Three brightly painted concept homes stand in an industrial park in Amsterdam. Image courtesy The Mobile Factory.

Victims of the 2010 Haitian earthquake will be the first to benefit from the civil engineering technique. 30 families in the outskirts of Port-au-Prince will see the construction of what Gerard Steijn, founder of The Mobile Factory, calls “Petit Paradis”.

These families will take part in the construction of their new homes. “Together with these families, we will be building a community and they will be receiving a salary during the construction activities,” said Steijn during a Crew Member Event. “Part of this salary will contribute to the financing of their own homes.”

Steijn, working with Haitian land owner Joel Dresse and civil engineer Hennes de Ridder from the University of Delft, hopes to produce 750 building blocks a day from the area’s debris.

To find the funding for each $20,000 house, Steijn launched an Indiegogo crowdfunding campaign to raise $400,000. The money raised will be used to build 20 homes and stress test the structures by next spring.

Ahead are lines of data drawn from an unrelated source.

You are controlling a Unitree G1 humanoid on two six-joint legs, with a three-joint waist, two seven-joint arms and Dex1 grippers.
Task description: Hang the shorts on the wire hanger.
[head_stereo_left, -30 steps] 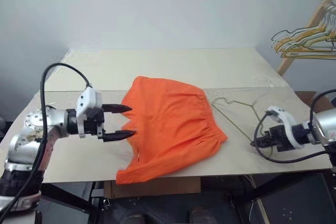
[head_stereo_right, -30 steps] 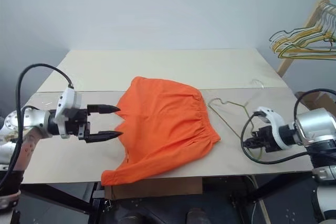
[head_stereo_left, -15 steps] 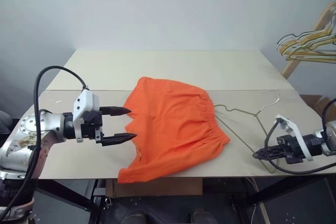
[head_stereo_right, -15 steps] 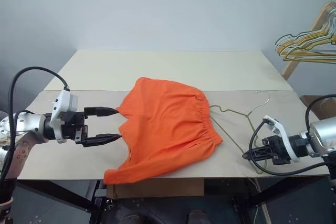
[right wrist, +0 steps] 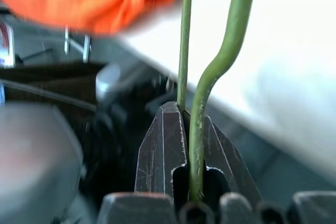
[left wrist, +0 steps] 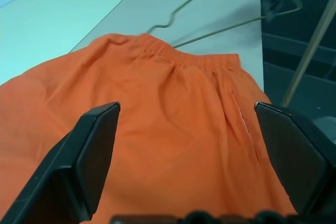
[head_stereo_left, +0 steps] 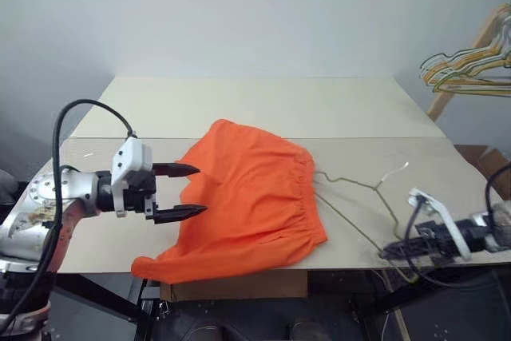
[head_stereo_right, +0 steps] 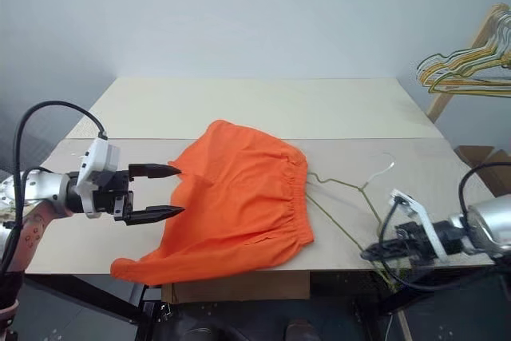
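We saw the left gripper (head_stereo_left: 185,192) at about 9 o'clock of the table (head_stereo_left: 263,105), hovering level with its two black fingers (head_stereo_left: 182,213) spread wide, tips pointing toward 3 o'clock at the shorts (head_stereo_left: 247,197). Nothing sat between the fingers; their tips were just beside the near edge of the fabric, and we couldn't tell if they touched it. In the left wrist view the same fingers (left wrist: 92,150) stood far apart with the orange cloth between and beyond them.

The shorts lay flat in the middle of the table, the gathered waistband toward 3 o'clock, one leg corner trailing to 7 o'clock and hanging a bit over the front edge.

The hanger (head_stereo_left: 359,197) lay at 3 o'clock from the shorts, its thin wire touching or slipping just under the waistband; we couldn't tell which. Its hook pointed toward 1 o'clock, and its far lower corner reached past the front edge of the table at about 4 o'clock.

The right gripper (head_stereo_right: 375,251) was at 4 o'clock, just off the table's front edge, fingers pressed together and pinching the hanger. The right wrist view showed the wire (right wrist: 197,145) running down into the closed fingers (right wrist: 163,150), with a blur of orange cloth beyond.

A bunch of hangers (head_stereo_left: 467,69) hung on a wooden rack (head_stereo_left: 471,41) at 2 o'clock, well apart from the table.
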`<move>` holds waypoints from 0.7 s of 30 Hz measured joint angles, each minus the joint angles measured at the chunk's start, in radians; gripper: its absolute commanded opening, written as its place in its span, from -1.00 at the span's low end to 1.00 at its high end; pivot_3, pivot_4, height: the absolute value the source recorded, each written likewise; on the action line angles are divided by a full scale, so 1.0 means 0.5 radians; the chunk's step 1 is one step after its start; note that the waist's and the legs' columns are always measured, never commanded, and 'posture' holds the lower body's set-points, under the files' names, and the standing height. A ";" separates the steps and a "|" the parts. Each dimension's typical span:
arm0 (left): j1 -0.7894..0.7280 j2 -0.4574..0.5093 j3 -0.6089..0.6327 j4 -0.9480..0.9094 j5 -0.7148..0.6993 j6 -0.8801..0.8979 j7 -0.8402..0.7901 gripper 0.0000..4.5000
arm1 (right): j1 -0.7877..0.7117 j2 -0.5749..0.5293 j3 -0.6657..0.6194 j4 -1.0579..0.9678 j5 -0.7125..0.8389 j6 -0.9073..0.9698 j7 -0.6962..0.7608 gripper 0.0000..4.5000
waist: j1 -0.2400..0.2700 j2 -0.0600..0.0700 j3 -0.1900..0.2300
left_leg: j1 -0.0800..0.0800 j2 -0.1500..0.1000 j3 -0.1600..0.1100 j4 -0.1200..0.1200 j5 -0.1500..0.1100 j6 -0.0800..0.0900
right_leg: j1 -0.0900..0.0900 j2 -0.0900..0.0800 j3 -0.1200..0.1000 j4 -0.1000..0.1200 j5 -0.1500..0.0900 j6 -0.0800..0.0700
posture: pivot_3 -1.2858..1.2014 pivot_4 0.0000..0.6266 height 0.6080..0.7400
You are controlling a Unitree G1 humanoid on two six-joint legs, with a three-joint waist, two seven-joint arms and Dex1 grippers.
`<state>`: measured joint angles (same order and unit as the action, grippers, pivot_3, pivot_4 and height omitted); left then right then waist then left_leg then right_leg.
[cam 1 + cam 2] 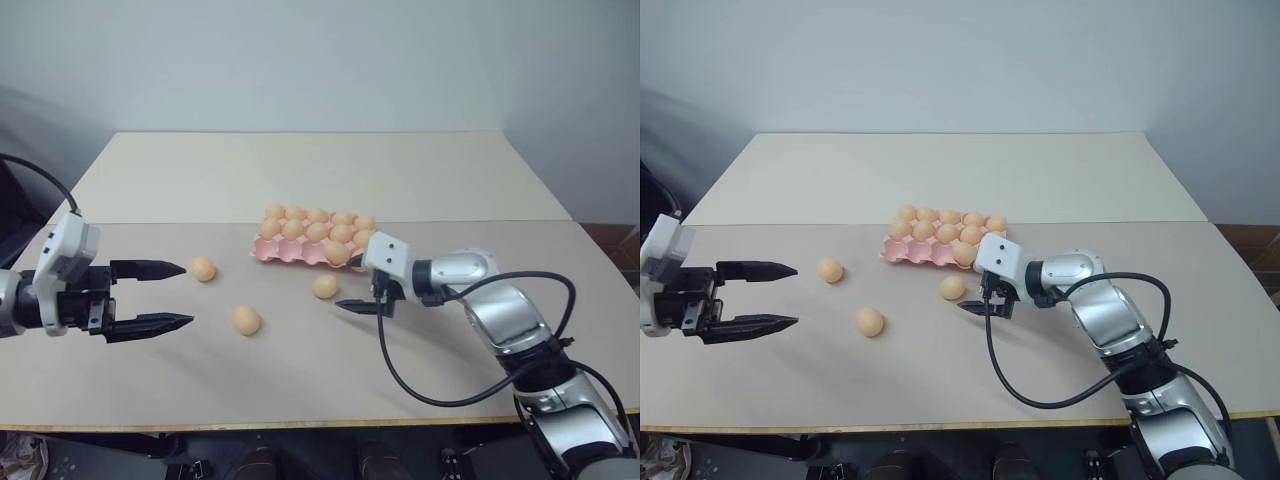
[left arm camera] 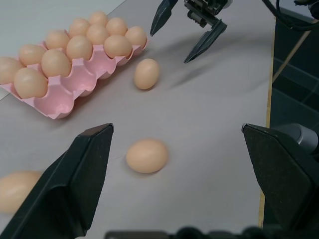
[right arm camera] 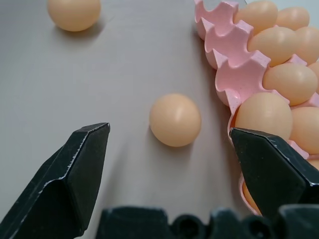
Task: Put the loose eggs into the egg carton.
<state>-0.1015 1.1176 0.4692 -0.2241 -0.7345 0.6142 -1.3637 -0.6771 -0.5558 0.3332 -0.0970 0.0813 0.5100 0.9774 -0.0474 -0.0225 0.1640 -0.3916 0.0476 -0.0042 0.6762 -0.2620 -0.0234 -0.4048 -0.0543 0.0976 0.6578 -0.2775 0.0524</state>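
Step in hand: I judge this the approach to a pick; three loose eggs lie on the table (image 1: 420,380) and none is held.
Right claw (image 1: 352,285): fingers apart, empty, low over the table, pointing at the near egg (image 1: 325,286).
Near egg, position: on the bare table just beside the front edge of the carton (image 1: 285,250), not touching it as far as I can tell. In my right wrist view it sits ahead of the open fingers, between their lines, with a gap to the tips; one finger (image 3: 271,172) runs close along the carton wall.
Left claw (image 1: 185,295): fingers apart, empty, hanging above the table at the left.
Other eggs: one egg (image 1: 203,268) lies just past my left fingertips; another (image 1: 246,320) lies nearer the front edge, between the two claws.
Carton: pink, towards the middle of the table, most cups filled; empty cups show along the front row at its left end.
Next move, my judgement: ease the right claw forward until the fingers flank the near egg, then close gently.
Risk, my judgement: the carton-side finger may nudge the carton or a seated egg; the loose egg may roll if touched on one side first.
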 measured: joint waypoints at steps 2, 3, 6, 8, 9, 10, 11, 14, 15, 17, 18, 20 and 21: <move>0.000 0.000 0.000 -0.001 -0.002 0.003 0.002 1.00 | -0.027 0.036 0.023 0.056 -0.027 -0.025 -0.004 0.98 | 0.002 0.000 0.000 | 0.000 0.000 0.000 0.000 0.000 0.000 | 0.000 0.000 0.000 0.000 0.000 0.000 | 0.03 -0.52 1.00; 0.001 0.000 0.000 -0.002 -0.002 0.003 0.002 1.00 | -0.033 0.049 0.024 0.075 -0.039 -0.037 -0.010 0.98 | 0.002 0.000 0.000 | -0.001 0.000 0.000 0.000 0.000 0.000 | 0.000 0.000 0.000 -0.001 0.000 0.000 | 0.03 -0.52 1.00; 0.008 0.000 0.003 -0.007 -0.003 0.008 0.005 1.00 | -0.066 0.098 0.035 0.175 -0.074 -0.062 -0.031 0.98 | 0.002 0.000 0.000 | 0.000 0.000 0.000 0.000 0.000 0.000 | 0.000 0.000 0.000 0.000 0.000 0.000 | 0.03 -0.52 1.00; 0.013 0.000 0.012 -0.009 -0.006 0.012 0.011 1.00 | -0.080 0.122 0.070 0.248 -0.117 -0.098 -0.042 0.98 | 0.002 0.000 0.000 | 0.000 0.000 0.000 0.000 0.000 0.000 | 0.000 0.000 0.000 0.000 0.000 0.000 | 0.03 -0.52 1.00; 0.016 0.000 0.018 -0.011 -0.008 0.014 0.015 1.00 | -0.086 0.132 0.094 0.292 -0.137 -0.121 -0.045 0.98 | 0.002 0.000 0.000 | 0.000 0.000 0.000 0.000 0.000 0.000 | 0.000 0.000 0.000 0.000 0.000 0.000 | 0.03 -0.52 1.00; 0.018 0.000 0.022 -0.013 -0.011 0.016 0.016 1.00 | -0.088 0.152 0.105 0.338 -0.156 -0.136 -0.047 0.98 | 0.001 0.000 0.000 | 0.000 0.000 0.000 0.000 0.000 0.000 | 0.000 0.000 0.000 0.000 0.000 0.000 | 0.03 -0.52 1.00; 0.020 0.000 0.026 -0.017 -0.013 0.019 0.017 1.00 | -0.088 0.166 0.111 0.378 -0.165 -0.143 -0.051 0.98 | 0.001 0.000 0.000 | 0.000 0.000 0.000 0.000 0.000 0.000 | 0.000 0.000 0.000 0.000 0.000 0.000 | 0.03 -0.52 1.00; 0.033 0.000 0.034 -0.029 -0.021 0.035 0.023 1.00 | -0.102 0.213 0.133 0.530 -0.230 -0.199 -0.088 0.98 | 0.000 0.000 0.000 | 0.000 0.000 0.000 0.000 0.000 0.000 | 0.000 0.000 0.000 0.000 0.000 0.000 | 0.03 -0.52 1.00; 0.038 0.000 0.036 -0.033 -0.024 0.037 0.025 1.00 | -0.105 0.225 0.139 0.571 -0.248 -0.217 -0.098 0.98 | 0.000 0.000 0.000 | 0.000 0.000 0.000 0.000 0.000 0.000 | 0.000 0.000 0.000 0.000 0.000 0.000 | 0.03 -0.52 1.00; 0.044 0.000 0.040 -0.036 -0.026 0.043 0.032 1.00 | -0.113 0.258 0.142 0.633 -0.273 -0.240 -0.124 0.98 | -0.001 0.000 0.000 | 0.000 0.000 0.000 0.000 0.000 0.000 | 0.000 0.000 0.000 0.000 0.000 0.000 | 0.03 -0.52 1.00; 0.045 0.000 0.041 -0.038 -0.026 0.044 0.033 1.00 | -0.118 0.284 0.141 0.659 -0.276 -0.252 -0.136 0.98 | -0.002 0.000 0.000 | 0.000 0.000 0.000 0.000 0.000 0.000 | 0.000 0.000 0.000 0.001 0.000 0.000 | 0.03 -0.52 1.00; 0.045 0.000 0.041 -0.048 -0.027 0.045 0.035 1.00 | -0.128 0.323 0.142 0.688 -0.281 -0.266 -0.153 0.98 | -0.008 0.000 0.000 | 0.001 0.000 0.000 0.000 0.000 0.000 | 0.000 0.000 0.000 0.001 0.000 0.000 | 0.03 -0.52 1.00; 0.046 0.000 0.041 -0.049 -0.027 0.045 0.036 1.00 | -0.133 0.333 0.142 0.696 -0.287 -0.269 -0.155 0.98 | -0.009 0.000 0.000 | 0.001 0.000 0.000 0.000 0.000 0.000 | 0.000 0.000 0.000 0.001 0.000 0.000 | 0.03 -0.52 1.00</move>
<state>-0.0787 1.1178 0.4897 -0.2488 -0.7480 0.6366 -1.3458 -0.7435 -0.3893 0.4040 0.2509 -0.0622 0.3756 0.8998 -0.0519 -0.0224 0.1640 -0.3913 0.0476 -0.0043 0.6761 -0.2620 -0.0235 -0.4047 -0.0542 0.0975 0.6584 -0.2774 0.0524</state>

The Mobile Factory raised $2,215 in its first 20 days.

De Ridder expects further stress tests he planned for Peru in a few months will show the homes can withstand temblors of at least six on the Richter scale.

Red Cross and United Nations officials have expressed interest in the project, said Steijn in an article by Stella Dawson for Reuters.

“In disasters, you have piles and piles of rubble and the rubble is waste. If you are rich, you buy more bricks and rebuild your home,” said Steijn. “But what happens if you are poor? In disasters it is the poorest people who live in the weakest houses and they lose their homes first. I thought, what if you recycled the rubble to build back better homes for poor people?”

Dresse expects the Mobile Factory’s arrival in Port-au-Prince by September. “I want to give people a perspective on what they can do for the future,” he said. “I want them to have more than they imagine, where they will have a very nice piece of land, a very nice environment and a very nice home.”